The contract described in this paragraph shall contain a provision that
any financial obligation of the United States arising out of a contract
entered into under this section and any obligation of the individual which
is conditioned thereon, is contingent upon funds being appropriated for
scholarships under this section.
`(3) MONTHLY STIPEND- The amount of the monthly stipend for each month that
a student is enrolled, specified in paragraph (1)(B) and as previously adjusted
(if at all) in accordance with this paragraph, shall be increased by the Secretary
as the Secretary determines to be reasonable.

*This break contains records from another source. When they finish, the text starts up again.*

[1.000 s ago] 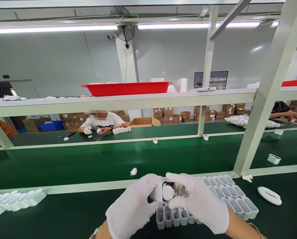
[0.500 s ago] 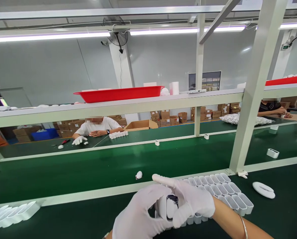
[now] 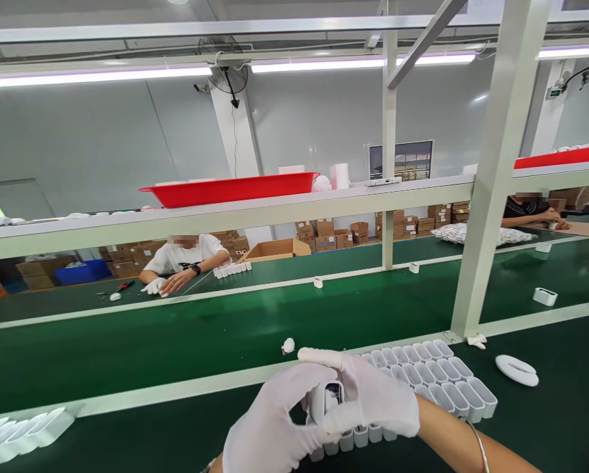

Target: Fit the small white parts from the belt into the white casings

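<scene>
Both my hands wear white gloves and meet at the lower middle of the head view. My left hand (image 3: 277,420) is wrapped round a small white plastic housing (image 3: 318,402), its thumb below and fingers behind. The open end of the housing faces me, with something dark and white inside. My right hand (image 3: 378,397) closes on the same housing from the right, its thumb across the front and a finger over the top. The gloves hide much of the housing. Behind and under my hands, rows of white oval cups (image 3: 442,374) stand on the dark green table.
More white cups (image 3: 23,430) stand at the left. A white oval piece (image 3: 516,370) lies at the right near a post (image 3: 486,171). Beyond runs a green belt (image 3: 176,348) with a small white part (image 3: 288,345). A red tray (image 3: 230,190) sits on the shelf. Two co-workers sit opposite.
The housing has turned slightly in my hands, and my right thumb now covers more of its front. The small part on the belt has shifted right. A co-worker's hands have come together.
</scene>
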The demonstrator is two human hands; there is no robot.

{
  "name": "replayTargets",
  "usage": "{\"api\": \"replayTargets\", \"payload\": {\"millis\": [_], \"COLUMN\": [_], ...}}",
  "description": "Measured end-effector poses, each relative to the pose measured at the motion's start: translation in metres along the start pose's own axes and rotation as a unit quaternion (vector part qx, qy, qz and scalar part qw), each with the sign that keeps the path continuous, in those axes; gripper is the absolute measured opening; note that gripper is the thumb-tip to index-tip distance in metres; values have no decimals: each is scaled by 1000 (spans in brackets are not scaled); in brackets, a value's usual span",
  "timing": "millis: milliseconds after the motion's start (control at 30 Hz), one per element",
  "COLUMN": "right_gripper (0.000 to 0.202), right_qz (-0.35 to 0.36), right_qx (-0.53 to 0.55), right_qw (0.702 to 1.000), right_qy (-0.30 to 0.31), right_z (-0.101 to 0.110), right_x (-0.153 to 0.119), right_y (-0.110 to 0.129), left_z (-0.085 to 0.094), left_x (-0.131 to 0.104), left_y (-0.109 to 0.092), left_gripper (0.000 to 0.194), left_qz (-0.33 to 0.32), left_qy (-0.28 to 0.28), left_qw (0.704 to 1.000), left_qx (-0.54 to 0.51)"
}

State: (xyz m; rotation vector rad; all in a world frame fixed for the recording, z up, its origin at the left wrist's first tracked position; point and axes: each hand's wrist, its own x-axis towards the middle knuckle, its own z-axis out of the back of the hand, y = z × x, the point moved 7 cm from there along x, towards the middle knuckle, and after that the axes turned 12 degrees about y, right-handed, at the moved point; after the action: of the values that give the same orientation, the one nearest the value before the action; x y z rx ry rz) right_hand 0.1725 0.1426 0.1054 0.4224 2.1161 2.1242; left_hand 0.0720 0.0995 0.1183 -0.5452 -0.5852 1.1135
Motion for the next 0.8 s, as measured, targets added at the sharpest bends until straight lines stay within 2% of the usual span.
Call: {"api": "replayTargets", "payload": {"millis": [133,300,367,433,567,633,700,800], "right_gripper": [78,51,49,53,78,82,82,86], "right_qz": [28,16,6,5,-6,-16,-33,-104], "right_qx": [-119,-141,-148,-144,-125,-148,-198,-287], "right_qw": [992,990,989,990,992,987,975,938], "right_qy": [38,25,7,-8,-31,-52,-90,-166], "right_z": [-2,-4,-3,-1,5,9,14,25], "right_x": [-2,0,0,1,1,2,2,5], "right_y": [14,15,13,10,2,-3,-6,-13], "left_z": [-1,-4,-7,-8,-5,-3,1,5], "left_x": [5,6,6,5,7,10,14,20], "left_y": [0,3,6,9,12,14,16,23], "left_gripper": [31,30,32,33,36,35,31,28], "left_qz": [-10,-24,-28,-30,-35,-32,-23,-8], "left_qy": [17,22,22,17,7,0,-29,-95], "left_qw": [999,998,998,998,998,998,998,995], "left_qx": [-51,-50,-48,-49,-48,-46,-42,-42]}}
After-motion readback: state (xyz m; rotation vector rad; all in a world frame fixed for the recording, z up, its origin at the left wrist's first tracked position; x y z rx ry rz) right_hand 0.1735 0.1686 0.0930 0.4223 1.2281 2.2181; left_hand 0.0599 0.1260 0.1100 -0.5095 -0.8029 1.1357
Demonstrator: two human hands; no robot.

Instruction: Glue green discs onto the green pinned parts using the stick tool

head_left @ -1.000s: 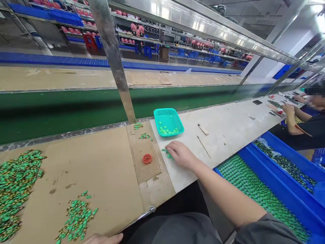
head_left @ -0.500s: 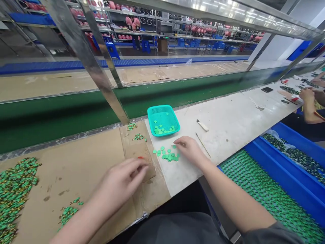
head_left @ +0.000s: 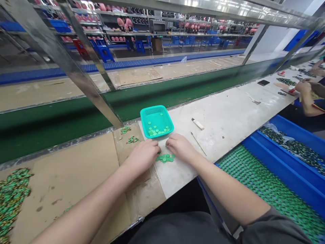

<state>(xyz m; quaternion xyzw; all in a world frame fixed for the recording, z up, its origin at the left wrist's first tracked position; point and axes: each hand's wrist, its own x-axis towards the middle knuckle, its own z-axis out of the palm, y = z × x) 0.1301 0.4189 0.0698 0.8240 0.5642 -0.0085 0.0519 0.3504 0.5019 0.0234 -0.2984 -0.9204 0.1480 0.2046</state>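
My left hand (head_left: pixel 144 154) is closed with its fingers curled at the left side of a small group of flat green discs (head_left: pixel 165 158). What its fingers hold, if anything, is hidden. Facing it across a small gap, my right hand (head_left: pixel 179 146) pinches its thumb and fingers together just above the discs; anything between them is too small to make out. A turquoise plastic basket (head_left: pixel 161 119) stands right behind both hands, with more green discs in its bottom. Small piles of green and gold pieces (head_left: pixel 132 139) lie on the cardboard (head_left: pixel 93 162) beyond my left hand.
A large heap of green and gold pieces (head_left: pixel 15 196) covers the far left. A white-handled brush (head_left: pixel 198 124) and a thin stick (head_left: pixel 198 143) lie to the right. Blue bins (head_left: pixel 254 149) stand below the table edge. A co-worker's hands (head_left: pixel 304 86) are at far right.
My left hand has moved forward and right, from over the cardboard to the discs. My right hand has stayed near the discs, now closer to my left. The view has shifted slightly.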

`(e) BREACH OF AGREEMENT- In the case of an individual who enters into an agreement
under this section to provide service as a nurse in consideration for receiving
a scholarship, such individual is liable to the Federal Government in accordance
with sections 338E and 338F as amended in the future. If the individual begins
providing less than full-time service but fails to begin or complete the period
of obligated service, the methods stated in section 338E(c) for determining
the damages for breech of the individual's written contract will be used after
converting periods of obligated service or of service performed into their full-time
equivalence.
`(f) AUTHORIZATION OF APPROPRIATIONS- There are authorized to be appropriated
to carry out this section $10,000,000 for fiscal year 2003 and such sums as
may be necessary for fiscal years 2004 through 2007.'.
TITLE III--MEDICAL MALPRACTICE LIABILITY REFORM
SEC. 301. DEFINITIONS.
In this title, the following definitions apply:
(1) ALTERNATIVE DISPUTE RESOLUTION SYSTEM- The term `alternative dispute resolution
system' means a system that provides for the resolution of medical malpractice
claims in a manner other than through medical malpractice liability actions.
(2) CLAIMANT- The term `claimant' means any person who alleges a medical malpractice
claim, and any person on whose behalf such a claim is alleged, including the
decedent in the case of an action brought through or on behalf of an estate.
(3) FUTURE DAMAGES- The term `future damages' means damages for economic or
noneconomic loss incurred after the time of judgment.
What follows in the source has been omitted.